▶ _ACTION ITEM_
Would you retype the whole listing exactly, leaving its pictures out?

▶ _STORED DATA_

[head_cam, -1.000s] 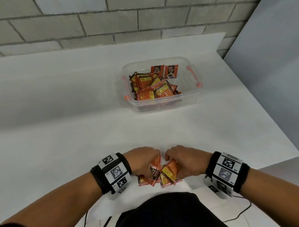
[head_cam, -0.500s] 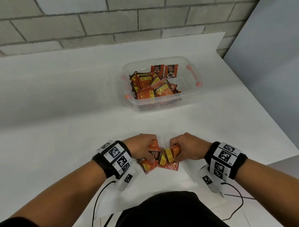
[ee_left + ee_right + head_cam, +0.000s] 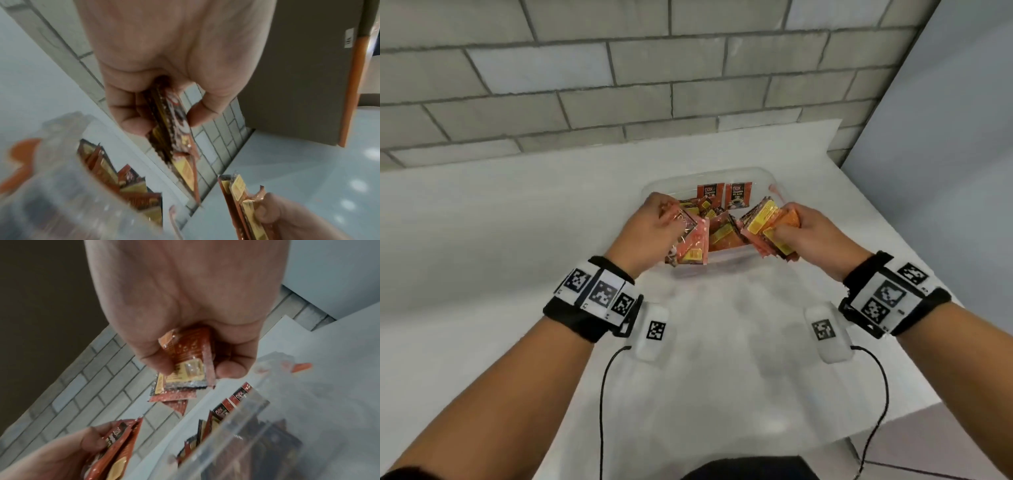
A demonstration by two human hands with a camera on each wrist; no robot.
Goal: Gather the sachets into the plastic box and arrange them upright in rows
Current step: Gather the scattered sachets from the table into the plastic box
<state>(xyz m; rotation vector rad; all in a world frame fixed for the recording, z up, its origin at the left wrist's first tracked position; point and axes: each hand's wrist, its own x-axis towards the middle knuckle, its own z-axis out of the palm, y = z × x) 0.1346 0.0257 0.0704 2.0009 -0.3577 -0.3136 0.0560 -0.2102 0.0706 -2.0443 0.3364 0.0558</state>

▶ _EXERCISE RESULT_
[head_cam, -1.000s] 
[head_cam, -0.500s] 
[ee_left + ee_right + head_cam, +0.000s] 
A demonstration by two human hands with a camera on each wrist; no robot.
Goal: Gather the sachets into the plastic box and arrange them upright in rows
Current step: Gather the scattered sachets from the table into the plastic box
<state>(xyz m; rotation vector rad; all in a world frame fixed for the recording, z up, its origin at the left wrist's first tracked position; point and axes: each hand's wrist, its own x-axis towards the middle knuckle, its own z-axis out of the palm, y = z × x) 0.1346 0.0257 0.0704 2.0009 -0.3577 -0.3136 0.0560 -0.2102 0.0706 -2.0443 0.3364 0.0558</state>

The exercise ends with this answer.